* _What to work on_
Reproduce verbatim the lines of the material below, starting at the line with "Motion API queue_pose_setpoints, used" and ending at the line with "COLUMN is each", both inclusive; skip the rest.

* _Input material_
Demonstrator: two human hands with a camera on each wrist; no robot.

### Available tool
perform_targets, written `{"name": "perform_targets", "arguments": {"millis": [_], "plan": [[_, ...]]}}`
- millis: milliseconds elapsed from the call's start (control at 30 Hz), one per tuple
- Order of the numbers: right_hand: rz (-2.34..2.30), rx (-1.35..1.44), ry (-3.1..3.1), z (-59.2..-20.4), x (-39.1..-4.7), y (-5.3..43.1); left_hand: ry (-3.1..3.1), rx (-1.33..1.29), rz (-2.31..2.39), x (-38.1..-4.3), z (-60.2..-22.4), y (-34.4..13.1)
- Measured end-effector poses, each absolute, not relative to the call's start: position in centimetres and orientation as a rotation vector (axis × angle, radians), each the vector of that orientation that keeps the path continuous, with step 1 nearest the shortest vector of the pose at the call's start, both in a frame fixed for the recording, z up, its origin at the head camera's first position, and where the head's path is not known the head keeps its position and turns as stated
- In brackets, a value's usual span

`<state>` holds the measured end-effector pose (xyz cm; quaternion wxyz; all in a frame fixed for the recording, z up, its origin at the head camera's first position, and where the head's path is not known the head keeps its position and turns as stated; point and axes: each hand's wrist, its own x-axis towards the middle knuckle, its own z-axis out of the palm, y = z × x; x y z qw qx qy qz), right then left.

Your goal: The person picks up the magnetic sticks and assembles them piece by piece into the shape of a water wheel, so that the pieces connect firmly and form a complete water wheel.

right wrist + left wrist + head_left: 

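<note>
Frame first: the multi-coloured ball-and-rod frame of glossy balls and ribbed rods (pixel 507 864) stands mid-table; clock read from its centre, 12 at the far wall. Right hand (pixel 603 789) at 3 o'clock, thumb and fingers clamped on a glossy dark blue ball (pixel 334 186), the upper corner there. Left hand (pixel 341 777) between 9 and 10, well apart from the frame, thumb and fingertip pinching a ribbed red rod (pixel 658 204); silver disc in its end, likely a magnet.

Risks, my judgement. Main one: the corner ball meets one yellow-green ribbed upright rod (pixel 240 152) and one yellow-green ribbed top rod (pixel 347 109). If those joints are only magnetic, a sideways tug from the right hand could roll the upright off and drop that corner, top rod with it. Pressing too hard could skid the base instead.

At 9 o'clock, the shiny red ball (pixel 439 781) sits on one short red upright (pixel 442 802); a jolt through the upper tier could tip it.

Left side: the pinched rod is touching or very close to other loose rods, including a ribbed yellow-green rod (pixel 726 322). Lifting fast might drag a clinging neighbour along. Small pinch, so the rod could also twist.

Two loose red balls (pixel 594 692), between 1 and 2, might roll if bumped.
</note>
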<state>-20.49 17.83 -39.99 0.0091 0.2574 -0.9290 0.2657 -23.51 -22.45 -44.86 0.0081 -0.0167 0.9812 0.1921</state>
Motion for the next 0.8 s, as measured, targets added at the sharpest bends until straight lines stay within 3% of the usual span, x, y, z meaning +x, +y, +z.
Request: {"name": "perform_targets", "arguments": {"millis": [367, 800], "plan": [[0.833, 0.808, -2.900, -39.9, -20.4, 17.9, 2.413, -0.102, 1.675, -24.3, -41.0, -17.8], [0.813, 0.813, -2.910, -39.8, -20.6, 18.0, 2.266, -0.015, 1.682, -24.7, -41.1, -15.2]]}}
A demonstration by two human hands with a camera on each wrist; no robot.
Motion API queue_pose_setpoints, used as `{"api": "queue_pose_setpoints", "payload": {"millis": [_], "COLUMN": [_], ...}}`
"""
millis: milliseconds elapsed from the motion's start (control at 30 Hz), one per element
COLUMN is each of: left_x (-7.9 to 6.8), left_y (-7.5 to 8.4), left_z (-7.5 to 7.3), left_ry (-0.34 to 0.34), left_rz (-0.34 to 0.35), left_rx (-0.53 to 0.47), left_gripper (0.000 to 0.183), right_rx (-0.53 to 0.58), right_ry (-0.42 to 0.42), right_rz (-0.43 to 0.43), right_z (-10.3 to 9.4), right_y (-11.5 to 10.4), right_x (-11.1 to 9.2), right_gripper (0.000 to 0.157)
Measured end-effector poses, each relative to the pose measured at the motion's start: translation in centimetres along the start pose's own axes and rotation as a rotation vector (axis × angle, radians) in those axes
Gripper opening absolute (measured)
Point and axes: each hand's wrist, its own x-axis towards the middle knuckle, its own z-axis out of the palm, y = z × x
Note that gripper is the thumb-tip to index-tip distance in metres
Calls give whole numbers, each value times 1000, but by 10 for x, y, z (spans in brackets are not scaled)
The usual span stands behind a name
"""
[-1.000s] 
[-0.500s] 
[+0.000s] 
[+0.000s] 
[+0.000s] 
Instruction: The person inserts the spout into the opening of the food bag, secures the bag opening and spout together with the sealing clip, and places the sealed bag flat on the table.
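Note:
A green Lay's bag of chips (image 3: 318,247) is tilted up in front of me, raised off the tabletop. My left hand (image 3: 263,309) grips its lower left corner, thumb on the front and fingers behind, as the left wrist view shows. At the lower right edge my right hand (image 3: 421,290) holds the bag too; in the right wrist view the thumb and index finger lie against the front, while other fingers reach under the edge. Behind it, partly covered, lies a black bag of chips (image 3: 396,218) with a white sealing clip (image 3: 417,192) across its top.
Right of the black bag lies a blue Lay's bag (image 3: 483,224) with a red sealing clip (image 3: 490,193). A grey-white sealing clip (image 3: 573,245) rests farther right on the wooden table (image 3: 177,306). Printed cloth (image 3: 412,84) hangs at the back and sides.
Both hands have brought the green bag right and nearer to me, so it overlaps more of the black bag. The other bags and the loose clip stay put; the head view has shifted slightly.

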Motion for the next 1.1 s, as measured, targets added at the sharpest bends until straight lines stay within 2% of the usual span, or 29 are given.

* _Answer section_
Motion API queue_pose_setpoints, used as `{"api": "queue_pose_setpoints", "payload": {"millis": [_], "COLUMN": [_], ...}}`
"""
millis: milliseconds elapsed from the motion's start (control at 30 Hz), one per element
COLUMN is each of: left_x (-7.9 to 6.8), left_y (-7.5 to 8.4), left_z (-7.5 to 7.3), left_ry (-0.34 to 0.34), left_rz (-0.34 to 0.35), left_rx (-0.53 to 0.47), left_gripper (0.000 to 0.183), right_rx (-0.53 to 0.58), right_ry (-0.42 to 0.42), right_rz (-0.43 to 0.43), right_z (-10.3 to 9.4), right_y (-11.5 to 10.4), right_x (-11.1 to 9.2), right_gripper (0.000 to 0.157)

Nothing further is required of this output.